Since the graph of $f$ intersects the secant line when $x=a$ and $x=b,$ we see that $g(a)=0=g(b).$ Since $f$ is a differentiable function over $(a,b),$ $g$ is also a differentiable function over $(a,b).$ Furthermore, since $f$ is continuous over $\left[a,b\right],$ $g$ is also continuous over $\left[a,b\right].$ Therefore, $g$ satisfies the criteria of Rolle’s theorem. Consequently, there exists a point $c\in (a,b)$ such that $g\prime (c)=0.$ Since

$g\prime (x)={f}^{\prime } (x)-\frac{f(b)-f(a)}{b-a},$

we see that

$g\prime (c)={f}^{\prime } (c)-\frac{f(b)-f(a)}{b-a}.$

Since $g\prime (c)=0,$ we conclude that

${f}^{\prime } (c)=\frac{f(b)-f(a)}{b-a}.$

In the next example, we show how the Mean Value Theorem can be applied to the function $f(x)=\sqrt{x}$ over the interval $\left[0,9\right].$ The method is the same for other functions, although sometimes with more interesting consequences.

### Verifying that the Mean Value Theorem Applies

For $f(x)=\sqrt{x}$ over the interval $\left[0,9\right],$ show that $f$ satisfies the hypothesis of the Mean Value Theorem, and therefore there exists at least one value $c\in (0,9)$ such that ${f}^{\prime }(c)$ is equal to the slope of the line connecting $(0,f(0))$ and $(9,f(9)).$ Find these values $c$ guaranteed by the Mean Value Theorem.

#### Solution

We know that $f(x)=\sqrt{x}$ is continuous over $\left[0,9\right]$ and differentiable over $(0,9).$ Therefore, $f$ satisfies the hypotheses of the Mean Value Theorem, and there must exist at least one value $c\in (0,9)$ such that ${f}^{\prime }(c)$ is equal to the slope of the line connecting $(0,f(0))$ and $(9,f(9))$ ( (Figure) ).
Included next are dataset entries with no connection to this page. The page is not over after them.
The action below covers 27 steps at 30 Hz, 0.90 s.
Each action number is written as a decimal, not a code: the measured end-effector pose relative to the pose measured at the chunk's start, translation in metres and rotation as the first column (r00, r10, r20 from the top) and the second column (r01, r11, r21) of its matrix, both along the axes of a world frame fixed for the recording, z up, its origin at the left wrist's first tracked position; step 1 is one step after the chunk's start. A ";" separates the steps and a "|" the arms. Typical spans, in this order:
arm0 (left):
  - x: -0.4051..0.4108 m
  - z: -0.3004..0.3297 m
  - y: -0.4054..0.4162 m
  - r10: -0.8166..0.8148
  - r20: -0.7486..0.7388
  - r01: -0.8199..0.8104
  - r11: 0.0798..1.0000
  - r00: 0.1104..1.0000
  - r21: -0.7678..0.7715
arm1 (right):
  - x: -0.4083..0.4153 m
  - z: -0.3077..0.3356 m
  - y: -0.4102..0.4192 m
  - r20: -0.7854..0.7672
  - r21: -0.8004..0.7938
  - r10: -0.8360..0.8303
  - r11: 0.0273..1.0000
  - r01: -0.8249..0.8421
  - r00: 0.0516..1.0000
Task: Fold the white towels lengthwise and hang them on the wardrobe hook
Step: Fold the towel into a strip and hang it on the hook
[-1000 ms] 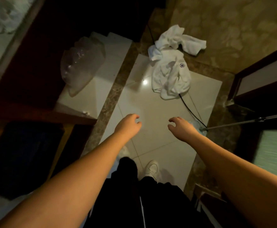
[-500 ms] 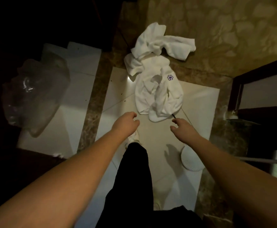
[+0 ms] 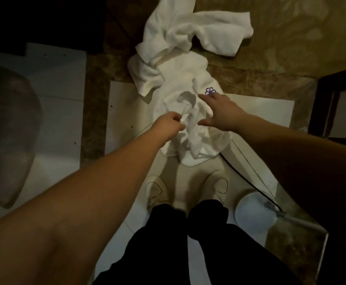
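White towels [image 3: 180, 64] bear a purple flower emblem [image 3: 210, 91]; black trousers [image 3: 188, 243].

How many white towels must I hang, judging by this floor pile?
2, apparently: a near towel under both hands, left hand pinching it, and a far towel beyond. More may hide in the folds.

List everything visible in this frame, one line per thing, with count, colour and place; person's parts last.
towels: a crumpled heap, count unclear, white, on the floor ahead of the feet
logo: one, purple, on the near towel
cable: one, black, running from under the heap toward the right
disc: one, white, floor at right
plastic bag: one, clear, floor at left
shoes: two, beige, below the heap
left hand: pinches a towel fold
right hand: fingers spread over the heap
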<state>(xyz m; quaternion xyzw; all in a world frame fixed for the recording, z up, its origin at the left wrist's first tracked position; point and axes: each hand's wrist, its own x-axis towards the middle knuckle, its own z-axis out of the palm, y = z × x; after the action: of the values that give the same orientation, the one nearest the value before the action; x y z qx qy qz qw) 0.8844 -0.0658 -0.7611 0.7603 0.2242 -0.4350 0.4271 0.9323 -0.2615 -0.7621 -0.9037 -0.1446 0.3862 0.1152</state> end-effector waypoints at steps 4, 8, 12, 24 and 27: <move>0.019 -0.044 -0.030 -0.052 0.031 0.053 0.998 0.998 -0.032 | 0.024 -0.040 -0.003 0.089 -0.053 0.299 0.954 -0.295 0.950; 0.023 -0.069 -0.044 -0.218 0.030 0.218 0.976 0.975 0.009 | 0.033 -0.059 -0.008 0.111 -0.136 0.455 0.888 -0.440 0.884; 0.009 -0.067 -0.042 -0.462 -0.004 0.461 0.884 0.887 0.083 | 0.027 -0.049 -0.014 0.112 -0.171 0.445 0.890 -0.424 0.889; -0.013 0.071 0.019 -0.530 -0.043 0.530 0.848 0.847 0.011 | 0.007 0.101 -0.009 0.347 -0.008 0.463 0.871 -0.491 0.816; -0.005 0.121 0.036 -0.506 0.028 0.506 0.863 0.862 0.010 | 0.013 0.152 -0.004 0.385 -0.004 0.467 0.863 -0.505 0.796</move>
<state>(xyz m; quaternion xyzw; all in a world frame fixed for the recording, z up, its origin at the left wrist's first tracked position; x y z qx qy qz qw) 0.8795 -0.0296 -0.6404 0.7993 0.0112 -0.5202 0.3007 0.9452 -0.2651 -0.6104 -0.8858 -0.4098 0.2161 0.0269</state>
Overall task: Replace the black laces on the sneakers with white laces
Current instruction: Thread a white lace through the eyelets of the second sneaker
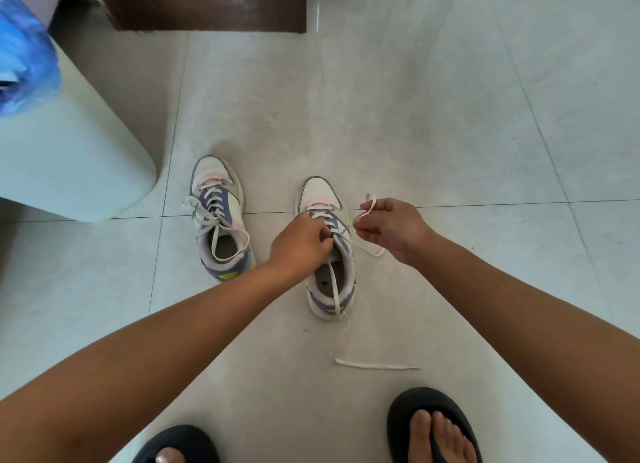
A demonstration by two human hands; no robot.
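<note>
Two sneakers stand on the pale tiled floor (450,116), toes away from the person. The right sneaker (327,254) is the landmark: the left hand (301,244) rests on its tongue, fingers pinching the white lace (335,289) at the upper eyelets, while the right hand (391,227), just right of it, grips the lace's other end in a loop. One lace tail runs back over the heel onto the floor. The left sneaker (221,220), already white-laced, sits well left of it, beside a pale green bin (69,157)
</note>
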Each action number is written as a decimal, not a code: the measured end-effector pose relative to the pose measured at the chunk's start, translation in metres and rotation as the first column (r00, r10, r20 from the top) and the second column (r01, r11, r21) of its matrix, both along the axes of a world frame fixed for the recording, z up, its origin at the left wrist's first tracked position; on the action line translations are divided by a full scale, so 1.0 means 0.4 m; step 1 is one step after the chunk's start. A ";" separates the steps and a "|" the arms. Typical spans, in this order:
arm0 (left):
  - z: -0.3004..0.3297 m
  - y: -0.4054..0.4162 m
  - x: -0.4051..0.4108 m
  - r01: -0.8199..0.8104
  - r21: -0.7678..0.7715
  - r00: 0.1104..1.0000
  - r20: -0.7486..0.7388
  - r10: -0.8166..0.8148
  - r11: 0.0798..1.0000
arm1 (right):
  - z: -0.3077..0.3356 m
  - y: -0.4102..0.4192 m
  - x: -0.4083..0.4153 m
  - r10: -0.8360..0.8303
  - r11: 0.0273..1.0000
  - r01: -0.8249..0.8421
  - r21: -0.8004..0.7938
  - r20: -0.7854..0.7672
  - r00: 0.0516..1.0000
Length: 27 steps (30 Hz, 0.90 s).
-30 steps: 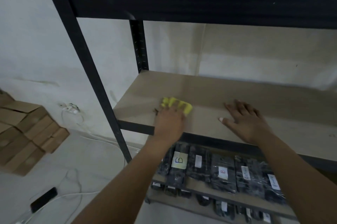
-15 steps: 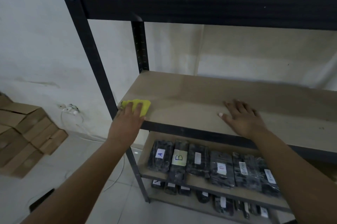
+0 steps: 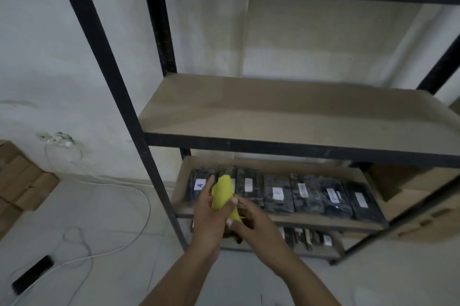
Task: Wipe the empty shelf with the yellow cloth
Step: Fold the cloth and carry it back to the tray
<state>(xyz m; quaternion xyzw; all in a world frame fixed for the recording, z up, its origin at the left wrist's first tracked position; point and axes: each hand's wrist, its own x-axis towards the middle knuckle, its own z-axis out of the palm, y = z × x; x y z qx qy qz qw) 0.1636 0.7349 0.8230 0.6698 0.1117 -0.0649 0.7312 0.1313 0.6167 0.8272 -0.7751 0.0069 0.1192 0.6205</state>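
Both hands meet in front of the rack, below the empty shelf [image 3: 286, 116] — the left hand [image 3: 209, 216] has its grip curled round the yellow cloth [image 3: 222, 193], which stands bunched above its fingers. The right hand [image 3: 251, 223] seems to pinch the cloth's lower end (motion blur hides the fingertips). Behind them, labelled dark packets [image 3: 308, 196] line the lower shelf.
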 end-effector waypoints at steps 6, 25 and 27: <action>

To determine which value(s) of $c$ are guaranteed, first calculate the derivative of $f.$ The derivative ${f}^{\prime }(x)=\frac{1}{(2\sqrt{x})}.$ The slope of the line connecting $(0,f(0))$ and $(9,f(9))$ is given by

$\frac{f(9)-f(0)}{9-0}=\frac{\sqrt{9}-\sqrt{0}}{9-0}=\frac{3}{9}=\frac{1}{3}.$

We want to find $c$ such that ${f}^{\prime }(c)=\frac{1}{3}.$ That is, we want to find $c$ such that

$\frac{1}{2\sqrt{c}}=\frac{1}{3}.$

Solving this equation for $c,$ we obtain $c=\frac{9}{4}.$ At this point, the slope of the tangent line equals the slope of the line joining the endpoints. Figure 7 . The slope of the tangent line at $c=9\text{/}4$ is the same as the slope of the line segment connecting $(0,0)$ and $(9,3).$

One application that helps illustrate the Mean Value Theorem involves velocity. For example, suppose we drive a car for 1 h down a straight road with an average velocity of 45 mph. Let $s(t)$ and $v(t)$ denote the position and velocity of the car, respectively, for $0\le t\le 1$ h. Assuming that the position function $s(t)$ is differentiable, we can apply the Mean Value Theorem to conclude that, at some time $c\in (0,1),$ the speed of the car was exactly

$v(c)={s}^{\prime }(c)=\frac{s(1)-s(0)}{1-0}=45\text{mph}.$

### Mean Value Theorem and Velocity

If a rock is dropped from a height of 100 ft, its position $t$ seconds after it is dropped until it hits the ground is given by the function $s(t)=-16{t}^{2}+100.$

1. Determine how long it takes before the rock hits the ground.
2. Find the average velocity ${v}_{\text{avg}}$ of the rock for when the rock is released and the rock hits the ground.
3. Find the time $t$ guaranteed by the Mean Value Theorem when the instantaneous velocity of the rock is ${v}_{\text{avg}}.$

#### Solution

1. When the rock hits the ground, its position is $s(t)=0.$ Solving the equation $-16{t}^{2}+100=0$ for $t,$ we find that $t=\pm \frac{5}{2} \sec .$ Since we are only considering $t\ge 0,$ the ball will hit the ground $\frac{5}{2}$ sec after it is dropped.
2. The average velocity is given by
${v}_{\text{avg}}=\frac{s(5\text{/}2)-s(0)}{5\text{/}2-0}=\frac{1-100}{5\text{/}2}=-40\text{ft/sec}.$
3. The instantaneous velocity is given by the derivative of the position function. Therefore, we need to find a time $t$ such that $v(t)={s}^{\prime }(t)={v}_{\text{avg}}=-40\text{ft/sec}.$ Since $s(t)$ is continuous over the interval $\left[0,5\text{/}2\right]$ and differentiable over the interval $(0,5\text{/}2),$ by the Mean Value Theorem, there is guaranteed to be a point $c\in (0,5\text{/}2)$ such that
${s}^{\prime }(c)=\frac{s(5\text{/}2)-s(0)}{5\text{/}2-0}=-40.$

Taking the derivative of the position function $s(t),$ we find that ${s}^{\prime }(t)=-32t.$ Therefore, the equation reduces to ${s}^{\prime }(c)=-32c=-40.$ Solving this equation for $c,$ we have $c=\frac{5}{4}.$ Therefore, $\frac{5}{4}$ sec after the rock is dropped, the instantaneous velocity equals the average velocity of the rock during its free fall: -40 ft/sec. Figure 8. At time $t=5\text{/}4$ sec, the velocity of the rock is equal to its average velocity from the time it is dropped until it hits the ground.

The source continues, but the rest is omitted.